A python program that automates browser actions for web scraping!
I wrote this program during an internship in the summer after my junior year of high school. The start-up that I was interning at provided a point-of-sale service for restaurants as their product, and they thought it could be useful to scrape the menu of specific locations of a chain because the menu can very by location.
The program uses Python language bindings for Selenium WebDriver to automate a chrome browser and interact with the webpage. In this way, we can scrape javascript generated content that we can’t get from normal scraping (using requests.get()
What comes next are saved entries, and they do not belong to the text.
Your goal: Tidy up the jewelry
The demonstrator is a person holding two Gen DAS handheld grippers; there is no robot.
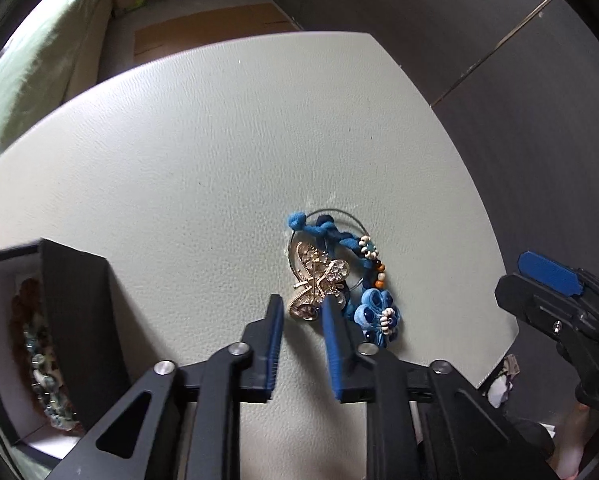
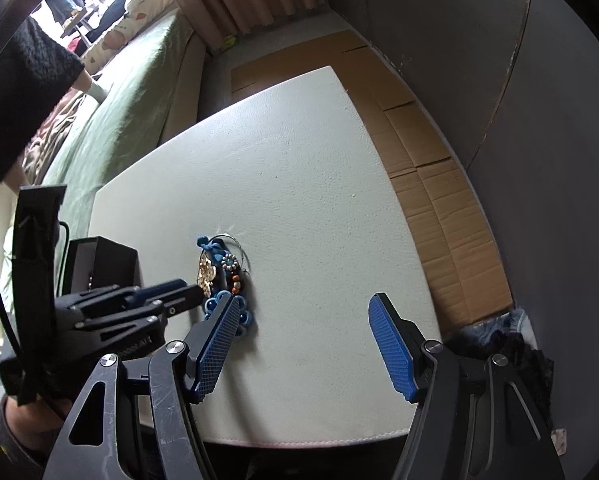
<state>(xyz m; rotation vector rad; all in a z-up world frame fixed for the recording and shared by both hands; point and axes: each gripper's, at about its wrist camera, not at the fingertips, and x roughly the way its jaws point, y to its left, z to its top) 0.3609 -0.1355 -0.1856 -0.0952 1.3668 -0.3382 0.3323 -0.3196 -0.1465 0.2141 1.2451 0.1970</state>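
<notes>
A gold filigree butterfly brooch [image 1: 318, 284] lies on a pile of blue fabric jewelry [image 1: 373, 312] with beads and a thin wire hoop on the white table [image 1: 219, 152]. My left gripper [image 1: 301, 310] is open, its fingertips on either side of the brooch's near end. My right gripper [image 2: 303, 312] is wide open above the table's front right, its left finger [image 2: 215, 344] beside the blue pile [image 2: 229, 276]. The left gripper also shows in the right wrist view [image 2: 187, 292], reaching the brooch [image 2: 206, 274].
An open black jewelry box [image 1: 75, 320] with beaded bracelets [image 1: 43, 364] inside stands at the table's left. It shows in the right wrist view [image 2: 103, 260] too. A green bed [image 2: 131, 92] lies beyond the table, cardboard [image 2: 439, 184] covers the floor on the right.
</notes>
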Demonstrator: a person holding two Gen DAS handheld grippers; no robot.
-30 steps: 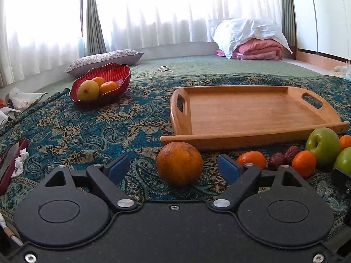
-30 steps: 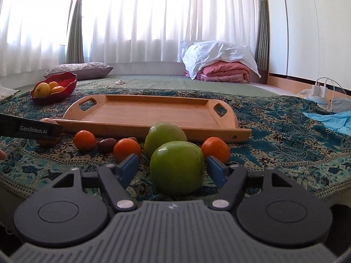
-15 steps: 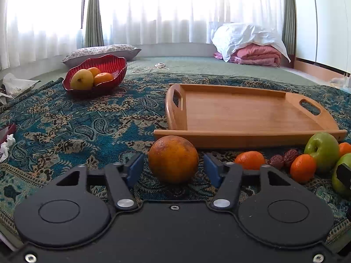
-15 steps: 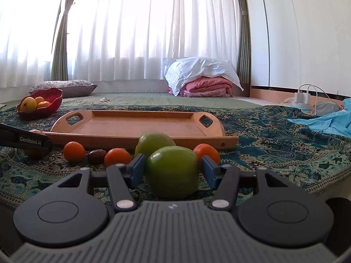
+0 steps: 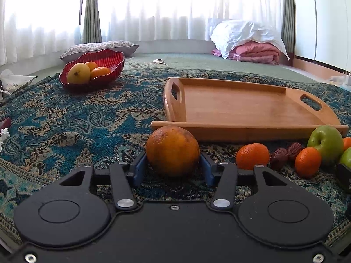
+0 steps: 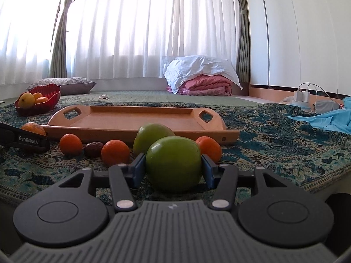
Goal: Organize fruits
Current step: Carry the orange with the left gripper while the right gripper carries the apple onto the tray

). It also uses BeautifulSoup
to parse HTML received from the browser.
Note: The program normally runs in headless mode. This was disabled in the video above for demonstration purposes.
Python Code Snippets (full code available here)
Getting options of an item in the menu:
def get_item(browser, id): # id is the html id
""" given an id, scrape a menu item and all of its options """
button = browser.find_element_by_id(id)
# click on the item to open options chooser:
browser.execute_script("arguments[0].click();", button)
time.sleep(1)
innerHTML = browser.page_source
html = BeautifulSoup(innerHTML, 'html.parser') # feed html to parser
_options = {}
# divide into option sections
options = html.find_all('div', class_='menuItemModal-options')
for option in options:
name = option.find(class_='menuItemModal-choice-name').text
choices = option.find_all('span', class_='menuItemModal-choice-option-description')
if ' + ' in choices[0].text:
# divide into option, price pairs
_choices = {choice.text.split(' + ')[0]:choice.text.split(' + ')[1] for choice in choices}
else:
_choices = [choice.text for choice in choices]
_options[name] = _choices
return _options
Getting page HTML with selenium:
chrome_options = Options()
chrome_options.add_argument("--headless") # run in headless mode
browser = webdriver.Chrome(options=chrome_options)
browser.get(url)
time.sleep(10) # give page time to load everything
innerHTML = browser.page_source
Compiling menu and writing to JSON file:
(cat_titles, cat_items, price were defined earlier in the program)
full_menu = {}
for ind, title in enumerate(cat_titles): # category titles
all_items = []
# iterate through all items in a category
for ind2, itm_name in enumerate(cat_items[ind]):
item = {}
item['name'] = itm_name
item['price'] = prices[ind][ind2]
item['options'] = get_item(browser, ids[ind][ind2])
all_items.append(item)
full_menu[title] = all_items
# getting path of directory to find JSON file path
path = '/'.join(os.path.realpath(__file__).split('/')[:-1])
with open(f'{path}/data.json', 'w') as f:
json.dump(full_menu, f, indent=4) # writing to file with pretty printing
print('[Finished]')